How to select top n columns from time series data instead of using nlargest in pandas?

Question

I have weekly based trade export time-series data that I need to make a stacked bar plot for visualizing trade activity. To do so, I aggregated my data for sum-up of each columns for all rows, then use nlargest() to select top n columns. However, doing this way might not be quite accurate because I made stacked plot for different years in the loop and top n columns for each year can be different. But what I did, take the total sum of each column for all rows (a.k.a, including all years) then select top n columns, which is biased. So, I am looking at the different way of doing this, perhaps, I might group the time series data by each year then make the stacked plot. Is there other way around selecting top n columns from time-series data instead of using nlargest? Does anyone know any possible way of doing this? What other way we could select top n columns from time-series data? Any idea?

my current attempt:

this is my current attempt to manipulate time series data, where I aggregate each columns for all rows then select top n columns using nlargest():

import pandas as pd

# load the data
url = 'https://gist.githubusercontent.com/adamFlyn/a6048e547b5a963c7af356c964d15af6/raw/c57c7915cf14f81edc9d5eadaf14efbd43d3e58a/trade_df.csv'
df_ = pd.read_csv(url, parse_dates=['weekly'])
df_.set_index('weekly', inplace=True)
df_.loc['Total',:]= df_.sum(axis=0)
df1 = df_.T
df1 =df1.nlargest(6, columns=['Total'])
df1.drop('Total', axis=1, inplace=True)
df2 = df1.T
df2.reset_index(inplace=True)
df2['weekly'] = pd.to_datetime(df2['weekly'])
df2['year'] = df2['weekly'].dt.year
df2['week'] = df2['weekly'].dt.strftime('%W').astype('int')
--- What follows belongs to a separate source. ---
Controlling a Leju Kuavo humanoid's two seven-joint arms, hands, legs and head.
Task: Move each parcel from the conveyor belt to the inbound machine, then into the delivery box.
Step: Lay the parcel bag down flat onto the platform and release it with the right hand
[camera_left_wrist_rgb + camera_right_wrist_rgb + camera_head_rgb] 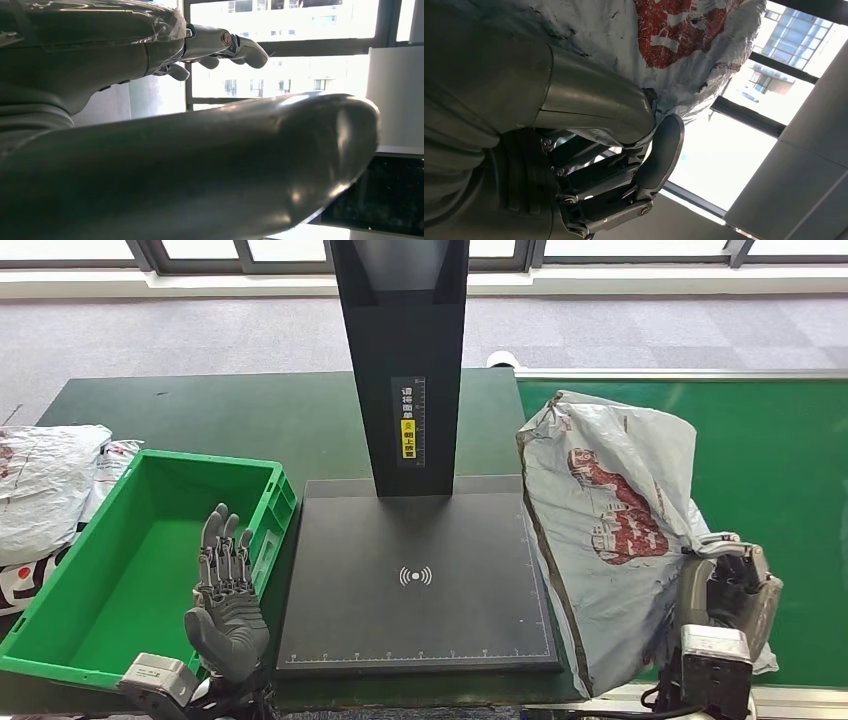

then I visualize the plotting data with matplotlib as follow:

import matplotlib.pyplot as plt

plt_df = df2.set_index(['year','week'])
plt_df.drop("weekly", axis=1, inplace=True)
for n, g in plt_df.groupby(level=0):
    ax = g.loc[n].plot.bar(stacked=True, title=f'{n} Year', figsize=(8,5))
    plt.show()

although the output of current approach in stacked plot is fine, but selecting top n columns using nlargest() is not quite accurate.for example, in 2019 USDA report, China wasn't top trade partner of US, but in late 2020, China was getting more products from US, and if I use nlargest() to select top column (or trade partners), it is going to be problematic and China won't be in list and not in the plot.

update

As @Vaishali suggested in the comment with this post, using head() might be good idea to extract top columns, so I tried like this:

for n, g in plt_df.groupby(level=0):
    for i in g:
        gg = g[i].sort_values(g[i].values,ascending = False).groupby('week').head(5)
        ax = gg.loc[n].plot.bar(stacked=True, title=f'{n} Year', figsize=(8,5))

but this is not working. Can anyone point me out how to select top n columns from time series data? any idea?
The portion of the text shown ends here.